BAG, Urteil vom 13.10.2021, 5 AZR 211/21
Muss der Arbeitgeber seinen Betrieb aufgrund eines staatlich verfügten allgemeinen "Lockdowns" zur Bekämpfung der Corona-Pandemie vorübergehend schließen, trägt er nicht das Risiko des Arbeitsausfalls und ist nicht verpflichtet, den Beschäftigten Vergütung unter dem Gesichtspunkt des Annahmeverzugs zu zahlen.
Sachverhalt
Die Klägerin ist bei der Beklagten, welche einen Handel mit Nähmaschinen und Zubehör betreibt, in deren Filiale in Bremen als geringfügig Beschäftigte im Verkauf tätig. Aufgrund der "Allgemeinverfügung über das Verbot von Veranstaltungen, Zusammenkünften und der Öffnung bestimmter Betriebe zur Eindämmung des Coronavirus" der Freien Hansestadt Bremen vom 23.3.2020 war das Ladengeschäft im April 2020 geschlossen. Die Klägerin konnte deshalb nicht arbeiten und erhielt auch keine Vergütung. Sie begehrte nun mit ihrer Klage die Zahlung ihres Entgelts für den Monat April 2020 unter dem Gesichtspunkt des Annahmeverzugs mit der Begründung, die Schließung des Betriebs aufgrund behördlicher Anordnung sei ein Fall des von der Beklagten als Arbeitgeberin zu tragenden Betriebsrisikos. Die Beklagte brachte dagegen vor, die von der Freien Hansestadt Bremen zur Pandemiebekämpfung angeordneten Maßnahmen beträfen das allgemeine Lebensrisiko, das nicht beherrschbar und von allen gleichermaßen zu tragen sei.
Die Entscheidung
Die Vorinstanzen haben der Klage stattgegeben. Vor dem BAG hatte die Klage jedoch keinen Erfolg. Das BAG entschied, dass die Klägerin für den Monat April 2020, in dem ihre Arbeitsleistung und deren Annahme durch die Beklagte aufgrund der behördlich angeordneten Betriebsschließung unmöglich war, keinen Anspruch auf Entgeltzahlung unter dem Gesichtspunkt des Annahmeverzugs habe; denn der Arbeitgeber trage nicht das Risiko des Arbeitsausfalls, wenn wie im vorliegenden Falle zum Schutz der Bevölkerung vor schweren und tödlichen Krankheitsverläufen infolge von SARS-CoV-2-Infektionen durch behördliche Anordnung nahezu alle nicht für die Versorgung der Bevölkerung notwendigen Einrichtungen geschlossen werden.
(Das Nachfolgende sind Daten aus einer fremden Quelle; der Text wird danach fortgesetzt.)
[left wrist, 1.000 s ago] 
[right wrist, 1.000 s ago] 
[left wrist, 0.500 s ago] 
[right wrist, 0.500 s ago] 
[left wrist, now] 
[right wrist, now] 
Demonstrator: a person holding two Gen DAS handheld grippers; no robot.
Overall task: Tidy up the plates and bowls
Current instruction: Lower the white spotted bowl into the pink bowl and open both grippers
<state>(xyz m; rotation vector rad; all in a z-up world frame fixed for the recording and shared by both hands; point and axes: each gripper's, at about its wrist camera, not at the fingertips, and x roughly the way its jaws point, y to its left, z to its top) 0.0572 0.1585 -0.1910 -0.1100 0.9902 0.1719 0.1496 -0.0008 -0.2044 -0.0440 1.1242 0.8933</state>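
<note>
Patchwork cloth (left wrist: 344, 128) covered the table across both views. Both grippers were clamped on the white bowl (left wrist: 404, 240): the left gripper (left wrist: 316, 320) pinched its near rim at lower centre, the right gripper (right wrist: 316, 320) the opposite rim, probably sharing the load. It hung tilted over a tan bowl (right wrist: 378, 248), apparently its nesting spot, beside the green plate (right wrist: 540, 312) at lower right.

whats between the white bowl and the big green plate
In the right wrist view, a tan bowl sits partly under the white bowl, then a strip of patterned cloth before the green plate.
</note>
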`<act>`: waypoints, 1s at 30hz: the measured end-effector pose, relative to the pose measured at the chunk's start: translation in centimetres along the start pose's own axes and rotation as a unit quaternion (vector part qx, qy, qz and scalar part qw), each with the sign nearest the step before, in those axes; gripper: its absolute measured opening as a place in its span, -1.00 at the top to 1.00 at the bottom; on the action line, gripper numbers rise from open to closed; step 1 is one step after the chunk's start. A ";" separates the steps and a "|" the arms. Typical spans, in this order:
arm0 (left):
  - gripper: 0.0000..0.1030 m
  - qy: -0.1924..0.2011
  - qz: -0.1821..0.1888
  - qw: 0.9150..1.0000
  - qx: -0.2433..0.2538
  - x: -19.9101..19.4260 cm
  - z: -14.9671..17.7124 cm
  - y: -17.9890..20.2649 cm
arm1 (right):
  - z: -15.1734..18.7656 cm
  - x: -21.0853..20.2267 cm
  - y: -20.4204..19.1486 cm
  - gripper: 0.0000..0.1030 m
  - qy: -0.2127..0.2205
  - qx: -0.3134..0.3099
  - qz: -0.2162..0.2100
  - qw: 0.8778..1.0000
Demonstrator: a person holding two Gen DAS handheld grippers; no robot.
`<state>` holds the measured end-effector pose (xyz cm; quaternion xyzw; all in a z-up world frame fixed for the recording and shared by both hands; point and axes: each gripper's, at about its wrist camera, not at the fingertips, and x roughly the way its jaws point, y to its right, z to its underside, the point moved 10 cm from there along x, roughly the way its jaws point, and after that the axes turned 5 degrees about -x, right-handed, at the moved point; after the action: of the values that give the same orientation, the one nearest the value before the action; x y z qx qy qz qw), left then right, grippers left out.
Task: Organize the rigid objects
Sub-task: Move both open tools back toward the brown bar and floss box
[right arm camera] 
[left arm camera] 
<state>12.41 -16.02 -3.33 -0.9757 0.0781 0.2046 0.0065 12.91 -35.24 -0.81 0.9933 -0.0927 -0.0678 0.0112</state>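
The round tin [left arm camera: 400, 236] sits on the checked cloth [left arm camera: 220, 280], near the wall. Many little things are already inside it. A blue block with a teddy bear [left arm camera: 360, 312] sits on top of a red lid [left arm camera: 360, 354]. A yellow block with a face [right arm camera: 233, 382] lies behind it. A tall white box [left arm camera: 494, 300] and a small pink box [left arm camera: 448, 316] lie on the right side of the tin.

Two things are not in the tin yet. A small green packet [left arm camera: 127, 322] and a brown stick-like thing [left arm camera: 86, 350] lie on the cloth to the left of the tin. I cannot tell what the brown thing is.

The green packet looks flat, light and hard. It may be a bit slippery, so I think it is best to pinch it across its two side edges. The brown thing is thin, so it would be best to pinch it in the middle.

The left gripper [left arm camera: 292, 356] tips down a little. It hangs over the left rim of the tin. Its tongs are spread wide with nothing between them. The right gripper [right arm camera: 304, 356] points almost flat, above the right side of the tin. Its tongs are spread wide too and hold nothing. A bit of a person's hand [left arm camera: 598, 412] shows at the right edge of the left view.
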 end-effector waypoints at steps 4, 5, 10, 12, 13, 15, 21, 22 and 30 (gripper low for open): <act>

In einem solchen Fall realisiere sich nicht ein in einem bestimmten Betrieb angelegtes Betriebsrisiko. Die Unmöglichkeit der Arbeitsleistung sei vielmehr Folge eines hoheitlichen Eingriffs zur Bekämpfung einer die Gesellschaft insgesamt treffenden Gefahrenlage. Es sei Sache des Staates, ggf. für einen Ausgleich der den Beschäftigten durch den hoheitlichen Eingriff entstehenden finanziellen Nachteile zu sorgen; dies sei auch teilweise durch den erleichterten Zugang zum Kurzarbeitergeld erfolgt. Soweit ein solcher nicht gewährleistet sei, wie hier bei der Klägerin als geringfügig Beschäftigter, beruhe dies auf Lücken in dem sozialversicherungsrechtlichen Regelungssystem. Hieraus, so das BAG, lasse sich jedoch keine arbeitsrechtliche Zahlungspflicht des Arbeitgebers herleiten.